Package 'rchallenge'

Title: A Simple Data Science Challenge System
Description: A simple data science challenge system using R Markdown and 'Dropbox' <https://www.dropbox.com/>. It requires no network configuration, does not depend on external platforms like e.g. 'Kaggle' <https://www.kaggle.com/> and can be easily installed on a personal computer.
Authors: Adrien Todeschini [aut, cre], Robin Genuer [ctb]
Maintainer: Adrien Todeschini <[email protected]>
License: GPL-2
Version: 1.3.4.9000
Built: 2025-03-06 03:02:09 UTC
Source: https://github.com/adrtod/rchallenge

Help Index


rchallenge: A Simple Data Science Challenge System

Description

A simple data science challenge system using R Markdown and 'Dropbox' <https://www.dropbox.com/>. It requires no network configuration, does not depend on external platforms like e.g. 'Kaggle' <https://www.kaggle.com/> and can be easily installed on a personal computer.

Installation

Install the R package from CRAN repositories

install.packages("rchallenge")

or install the latest development version from GitHub

# install.packages("devtools")

devtools::install_github("adrtod/rchallenge")

A recent version of pandoc (>= 1.12.3) is also required. See the pandoc installation instructions for details on installing pandoc for your platform.

Getting started

Install a new challenge in Dropbox/mychallenge:

setwd("~/Dropbox/mychallenge")

library(rchallenge)

new_challenge()

or for a french version:

new_challenge(template = "fr")

You will obtain a ready-to-use challenge in the folder Dropbox/mychallenge containing:

  • challenge.rmd: Template R Markdown script for the webpage.

  • data: Directory of the data containing data_train and data_test datasets.

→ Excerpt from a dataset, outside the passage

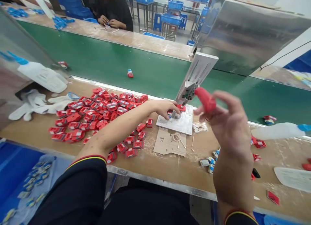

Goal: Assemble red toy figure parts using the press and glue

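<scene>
My left hand (pixel 167 107) fingers pinch red part (pixel 180 107) under press (pixel 188 93); my right hand (pixel 224 119) fingers curl on lever knob (pixel 205 98), right of press.

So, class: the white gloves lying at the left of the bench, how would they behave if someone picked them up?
The white gloves lie crumpled and flat, so they would probably droop limply. They look like thin fabric, so likely light. Being soft, they are unlikely to roll or break. Neither the left hand nor the right hand touches them.

- Brown counter (pixel 145 168), scuffed, runs beside a green conveyor belt (pixel 109 64).
- On it: heap of red parts (pixel 97 113), white gloves (pixel 39 105), metal plate (pixel 176 123), cardboard scrap (pixel 166 144).
</scene>
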`<state>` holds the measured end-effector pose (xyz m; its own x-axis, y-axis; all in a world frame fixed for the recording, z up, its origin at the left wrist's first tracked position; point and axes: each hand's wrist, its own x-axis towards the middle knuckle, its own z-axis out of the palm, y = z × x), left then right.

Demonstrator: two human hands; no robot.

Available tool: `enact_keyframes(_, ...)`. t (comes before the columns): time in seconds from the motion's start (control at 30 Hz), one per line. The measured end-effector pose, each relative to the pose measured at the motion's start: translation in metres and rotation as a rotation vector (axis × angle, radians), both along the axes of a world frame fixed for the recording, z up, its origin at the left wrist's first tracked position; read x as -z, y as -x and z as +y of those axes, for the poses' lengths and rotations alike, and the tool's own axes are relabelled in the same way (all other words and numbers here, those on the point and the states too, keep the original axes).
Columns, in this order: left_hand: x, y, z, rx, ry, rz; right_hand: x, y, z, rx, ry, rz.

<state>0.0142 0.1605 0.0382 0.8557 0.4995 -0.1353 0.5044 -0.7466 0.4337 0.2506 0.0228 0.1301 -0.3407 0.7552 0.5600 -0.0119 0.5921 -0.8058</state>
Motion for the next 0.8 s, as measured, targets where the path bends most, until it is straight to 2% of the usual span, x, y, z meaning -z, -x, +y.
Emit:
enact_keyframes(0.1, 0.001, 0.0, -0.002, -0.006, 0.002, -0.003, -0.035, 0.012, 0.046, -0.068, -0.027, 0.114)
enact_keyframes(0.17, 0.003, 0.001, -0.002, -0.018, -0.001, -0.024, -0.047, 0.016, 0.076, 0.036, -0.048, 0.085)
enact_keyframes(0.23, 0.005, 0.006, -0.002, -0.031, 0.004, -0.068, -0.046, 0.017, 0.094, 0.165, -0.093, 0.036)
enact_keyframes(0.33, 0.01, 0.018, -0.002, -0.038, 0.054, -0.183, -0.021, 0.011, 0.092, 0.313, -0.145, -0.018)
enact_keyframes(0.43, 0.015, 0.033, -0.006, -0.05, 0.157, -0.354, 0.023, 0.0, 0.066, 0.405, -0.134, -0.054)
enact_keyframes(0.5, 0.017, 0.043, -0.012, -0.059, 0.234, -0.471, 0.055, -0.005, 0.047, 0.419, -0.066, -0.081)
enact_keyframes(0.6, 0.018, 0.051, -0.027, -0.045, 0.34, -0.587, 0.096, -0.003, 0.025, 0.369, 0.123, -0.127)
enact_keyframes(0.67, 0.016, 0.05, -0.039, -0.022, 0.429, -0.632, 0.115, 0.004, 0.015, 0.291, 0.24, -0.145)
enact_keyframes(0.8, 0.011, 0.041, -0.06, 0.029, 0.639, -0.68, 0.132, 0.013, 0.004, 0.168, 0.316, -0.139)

  • submissions: Directory of the submissions. It will contain one subdirectory per team where they can submit their submissions. The subdirectories are shared with Dropbox.

  • history: Directory where the submissions history is stored.

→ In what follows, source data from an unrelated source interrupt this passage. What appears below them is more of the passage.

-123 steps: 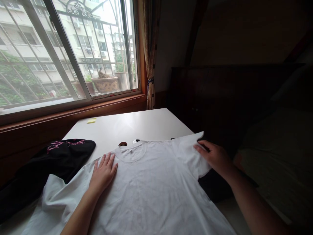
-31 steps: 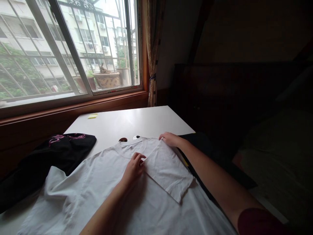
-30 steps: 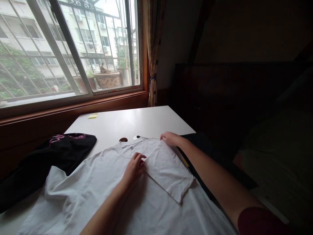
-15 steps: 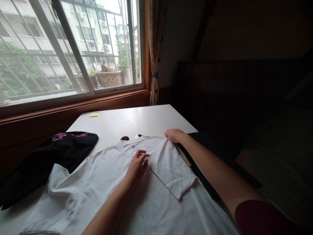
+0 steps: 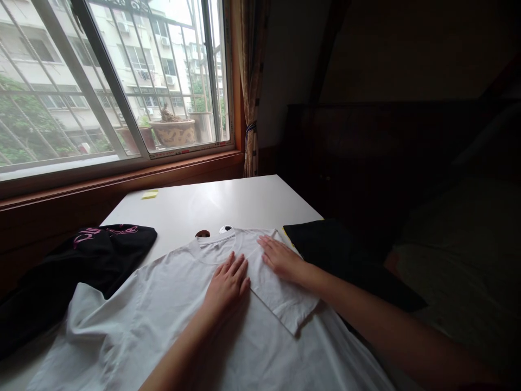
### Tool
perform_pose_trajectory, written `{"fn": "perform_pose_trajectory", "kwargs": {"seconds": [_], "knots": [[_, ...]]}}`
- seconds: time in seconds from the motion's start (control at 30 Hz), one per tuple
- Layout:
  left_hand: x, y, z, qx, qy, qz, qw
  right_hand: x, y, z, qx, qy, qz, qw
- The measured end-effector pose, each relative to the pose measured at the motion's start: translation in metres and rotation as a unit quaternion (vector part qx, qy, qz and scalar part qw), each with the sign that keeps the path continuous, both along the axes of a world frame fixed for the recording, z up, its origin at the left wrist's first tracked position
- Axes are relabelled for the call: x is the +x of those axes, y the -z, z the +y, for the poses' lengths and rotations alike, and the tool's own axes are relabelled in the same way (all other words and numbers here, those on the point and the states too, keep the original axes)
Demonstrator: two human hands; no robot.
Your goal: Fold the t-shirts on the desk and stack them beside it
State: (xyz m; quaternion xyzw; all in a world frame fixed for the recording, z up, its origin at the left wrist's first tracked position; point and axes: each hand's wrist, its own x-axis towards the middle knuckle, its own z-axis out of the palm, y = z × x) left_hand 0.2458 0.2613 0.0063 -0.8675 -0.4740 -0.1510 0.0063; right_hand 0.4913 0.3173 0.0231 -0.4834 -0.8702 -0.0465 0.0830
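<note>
One white T-shirt [image 5: 175, 304] lies spread across one white table [image 5: 228, 201], its collar [image 5: 216, 238] toward the far side and its body running to the near edge. Two dark textiles flank it: a black garment with pink lettering [image 5: 101, 260] on the left, and a dark cloth with a yellow edge [image 5: 329, 244] on the right. Just beyond the collar are two small round items, one brown [image 5: 202, 234] and one black and white [image 5: 226, 229]; what they are cannot be told. One yellow paper note [image 5: 150, 194] lies near the far left corner of the table. Behind stand one window [image 5: 163, 70] and, at its right, one tied curtain [image 5: 251, 92].

About four seconds ago the right sleeve [image 5: 285, 304] stretched outward to the right; now it is folded inward over the chest. Half a second ago the right hand [image 5: 280, 258] gripped the far shoulder edge and the left hand [image 5: 228, 282] had bent fingers; both have since flattened.

The two hands are near each other but apart. The left hand rests on the chest beside the folded sleeve, palm down, fingers extended and slightly spread. The right hand lies on the folded part near the shoulder, fingers straight and close together, touching the fabric without grasping it.
</note>
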Motion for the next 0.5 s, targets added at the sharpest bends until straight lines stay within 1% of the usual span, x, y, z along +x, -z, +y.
{"fn": "perform_pose_trajectory", "kwargs": {"seconds": [0.07, 0.1, 0.17, 0.23, 0.3, 0.5], "knots": [[0.0, 0.001, 0.0, 0.003, 0.001, 0.017, 1.0, 0.004, 0.018, -0.01, -0.005, 0.001, 0.026, 1.0], [-0.001, 0.001, 0.0, 0.004, 0.001, 0.024, 1.0, 0.007, 0.024, -0.011, -0.008, 0.013, 0.038, 0.999], [-0.001, 0.001, 0.0, 0.005, 0.001, 0.032, 0.999, 0.012, 0.03, -0.008, -0.018, 0.056, 0.051, 0.997], [-0.002, 0.0, 0.001, 0.001, 0.002, 0.035, 0.999, 0.015, 0.029, -0.001, -0.03, 0.093, 0.051, 0.994], [-0.002, -0.001, 0.001, -0.008, 0.003, 0.04, 0.999, 0.016, 0.027, 0.006, -0.041, 0.112, 0.046, 0.992], [-0.003, -0.003, 0.0, -0.016, 0.004, 0.039, 0.999, 0.014, 0.025, 0.022, -0.054, 0.12, 0.048, 0.99]]}}
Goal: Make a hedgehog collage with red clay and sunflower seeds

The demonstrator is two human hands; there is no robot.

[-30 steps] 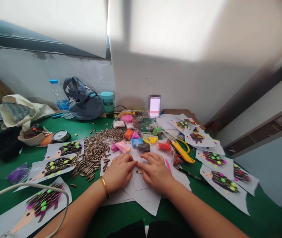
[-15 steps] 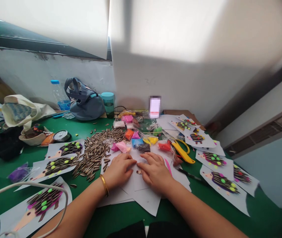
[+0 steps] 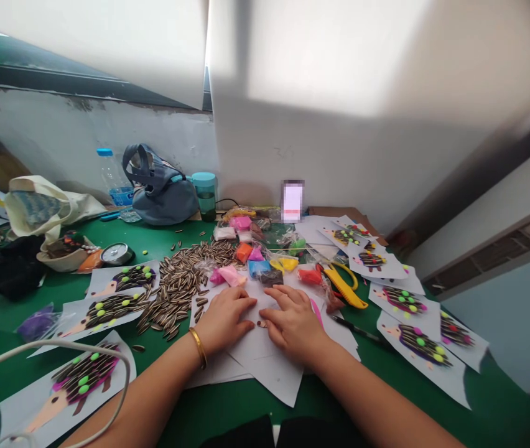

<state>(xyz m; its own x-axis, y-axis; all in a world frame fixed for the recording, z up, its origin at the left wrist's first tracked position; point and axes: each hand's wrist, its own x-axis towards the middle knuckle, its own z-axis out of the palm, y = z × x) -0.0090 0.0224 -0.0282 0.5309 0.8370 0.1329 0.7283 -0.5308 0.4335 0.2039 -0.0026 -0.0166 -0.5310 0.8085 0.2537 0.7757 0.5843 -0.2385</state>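
Note:
White paper sheets lie stacked on the green table in front of me. My left hand rests on them with its fingers stretched toward the middle, holding nothing I can see. Opposite it, my right hand lies on the paper with fingers extended and apart. Beside its fingertips is a small dark-and-peach clay piece, partly covered by the hand. A pink strip shows just right of this hand. Sunflower seeds are heaped to the left, a few of them on the paper's edge.
Bagged clay in several colours sits behind my hands. Yellow scissors and a black pen lie to the right. Seed-covered hedgehog pictures flank both sides. A white cable loops over my left forearm. A bag stands behind.
The left thumb and fingers have shifted very slightly. My right hand stays in almost the same place, and the view has moved a little.

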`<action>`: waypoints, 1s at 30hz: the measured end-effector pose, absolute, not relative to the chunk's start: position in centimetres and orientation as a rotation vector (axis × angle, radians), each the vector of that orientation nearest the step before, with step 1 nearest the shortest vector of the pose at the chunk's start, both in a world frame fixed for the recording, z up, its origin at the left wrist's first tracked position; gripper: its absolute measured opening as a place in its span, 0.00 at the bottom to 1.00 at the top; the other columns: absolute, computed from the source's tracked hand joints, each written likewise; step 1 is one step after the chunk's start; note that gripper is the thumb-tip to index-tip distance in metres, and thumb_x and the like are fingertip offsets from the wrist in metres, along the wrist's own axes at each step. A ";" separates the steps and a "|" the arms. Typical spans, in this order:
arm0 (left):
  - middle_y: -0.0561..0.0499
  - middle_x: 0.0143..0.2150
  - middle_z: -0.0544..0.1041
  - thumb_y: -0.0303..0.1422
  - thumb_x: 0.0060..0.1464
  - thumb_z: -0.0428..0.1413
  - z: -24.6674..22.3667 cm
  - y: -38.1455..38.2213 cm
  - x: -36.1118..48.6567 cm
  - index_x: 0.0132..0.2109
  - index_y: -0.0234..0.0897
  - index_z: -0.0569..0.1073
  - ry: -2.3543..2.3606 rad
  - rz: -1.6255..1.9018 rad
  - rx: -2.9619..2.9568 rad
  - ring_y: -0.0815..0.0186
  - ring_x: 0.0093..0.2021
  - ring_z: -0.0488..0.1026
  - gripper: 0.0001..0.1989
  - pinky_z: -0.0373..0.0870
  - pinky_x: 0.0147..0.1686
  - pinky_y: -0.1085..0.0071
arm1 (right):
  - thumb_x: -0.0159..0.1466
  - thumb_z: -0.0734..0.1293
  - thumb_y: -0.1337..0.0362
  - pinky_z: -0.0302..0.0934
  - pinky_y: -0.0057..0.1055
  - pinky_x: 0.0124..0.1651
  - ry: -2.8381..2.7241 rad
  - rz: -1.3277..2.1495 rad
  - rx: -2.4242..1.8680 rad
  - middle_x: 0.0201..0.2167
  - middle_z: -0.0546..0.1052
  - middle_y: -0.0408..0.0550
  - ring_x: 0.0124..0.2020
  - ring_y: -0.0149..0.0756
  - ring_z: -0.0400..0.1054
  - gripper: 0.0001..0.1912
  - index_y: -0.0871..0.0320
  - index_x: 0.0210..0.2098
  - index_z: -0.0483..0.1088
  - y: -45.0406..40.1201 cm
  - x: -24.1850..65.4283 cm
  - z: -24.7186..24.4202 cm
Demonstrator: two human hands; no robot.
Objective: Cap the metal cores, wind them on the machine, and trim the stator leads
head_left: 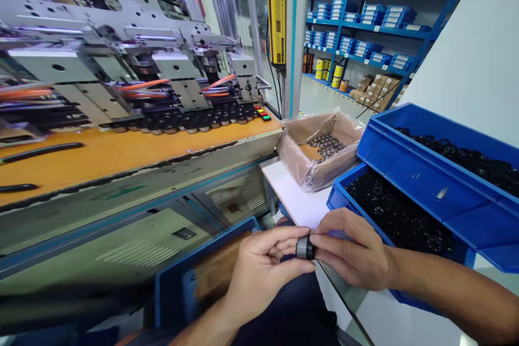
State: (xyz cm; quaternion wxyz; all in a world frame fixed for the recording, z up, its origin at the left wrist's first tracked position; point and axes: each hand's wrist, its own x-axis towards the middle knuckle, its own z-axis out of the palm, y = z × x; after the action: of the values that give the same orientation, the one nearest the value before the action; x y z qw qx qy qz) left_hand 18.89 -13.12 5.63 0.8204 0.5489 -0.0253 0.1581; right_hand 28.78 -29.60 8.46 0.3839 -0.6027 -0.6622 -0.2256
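Observation:
Between my two hands, above my lap, is a small motor stator core [303, 247], a grey metal ring with a black plastic part on its right side. The fingers and thumb of my left hand [267, 259] pinch it from the left. From the right, my right hand [354, 248] closes its fingertips on the black side. Whether the black part is seated fully against the grey ring cannot be made out. Close to my right hand stands a lower blue bin [338, 197] of black plastic parts [389, 208].
An upper blue bin [430, 173] of similar parts overlaps the lower one. A plastic-lined cardboard box [300, 165] holds small metal rings [328, 146]. At left, a machine [174, 70] stands behind an orange worktop [133, 154] with a row of cores [203, 121]. Another blue bin [162, 292] is below.

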 end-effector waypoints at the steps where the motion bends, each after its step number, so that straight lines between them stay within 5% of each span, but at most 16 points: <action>1: 0.49 0.32 0.85 0.16 0.38 0.70 5.6 -13.1 18.9 0.40 0.41 0.84 -0.056 0.327 1.166 0.60 0.31 0.84 0.21 0.82 0.35 0.74 | 0.66 0.66 0.74 0.73 0.34 0.42 -1.690 -0.583 -1.536 0.37 0.74 0.55 0.40 0.36 0.71 0.10 0.67 0.48 0.70 -29.6 28.8 8.5; 11: 0.51 0.38 0.86 0.20 0.40 0.71 5.1 -14.8 18.8 0.39 0.44 0.83 -0.008 0.439 1.126 0.63 0.37 0.84 0.18 0.81 0.39 0.77 | 0.66 0.66 0.70 0.71 0.35 0.31 -1.840 -0.848 -1.550 0.30 0.75 0.54 0.34 0.40 0.71 0.10 0.73 0.43 0.73 -29.6 29.2 8.3; 22: 0.49 0.38 0.85 0.24 0.47 0.69 5.7 -11.7 18.4 0.46 0.42 0.82 -0.376 0.920 1.892 0.64 0.35 0.82 0.18 0.79 0.39 0.74 | 0.64 0.63 0.77 0.77 0.38 0.42 -1.700 -0.513 -1.558 0.37 0.78 0.59 0.41 0.39 0.73 0.13 0.69 0.48 0.69 -29.5 28.3 8.4; 30: 0.49 0.44 0.82 0.35 0.45 0.71 4.0 -14.2 19.4 0.42 0.44 0.82 -0.072 0.487 1.157 0.67 0.43 0.79 0.15 0.76 0.41 0.78 | 0.64 0.64 0.77 0.75 0.38 0.43 -1.701 -0.699 -1.561 0.37 0.76 0.59 0.43 0.41 0.72 0.10 0.68 0.45 0.70 -29.2 28.5 8.3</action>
State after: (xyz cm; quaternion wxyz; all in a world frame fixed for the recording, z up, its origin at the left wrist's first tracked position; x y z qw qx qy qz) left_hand 19.45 -14.21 3.99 0.8089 0.5410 -0.0338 0.2276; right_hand 28.53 -29.22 8.25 0.3569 -0.6044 -0.6587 -0.2709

The default challenge provided is a binary classification problem on the South German Credit data set.

You can easily customize the challenge in two ways:

  • During the creation of the challenge: by using the options of the new_challenge function.

  • After the creation of the challenge: by manually replacing the data files in the data subdirectory and the baseline predictions in submissions/baseline and by customizing the template challenge.rmd as needed.

Next steps

To complete the installation:

  1. Create and share subdirectories in submissions for each team:

    new_team("team_foo", "team_bar")

  2. Render the HTML page: publish() Use the output_dir argument to change the output directory. Make sure the output HTML file is rendered, e.g. using GitHub Pages.

  3. Give the URL to your HTML file to the participants.

  4. Refresh the webpage by repeating step 2 on a regular basis. See below for automating this step.

From now on, a fully autonomous challenge system is set up requiring no further administration. With each update, the program automatically performs the following tasks using the functions available in our package:

Automating the updates on Unix/OSX

For the step 4, you can setup the following line to your crontab using crontab -e (mind the quotes):

0 * * * * Rscript -e 'rchallenge::publish("~/Dropbox/mychallenge/challenge.rmd")'

This will render a HTML webpage every hour. Use the output_dir argument to change the output directory.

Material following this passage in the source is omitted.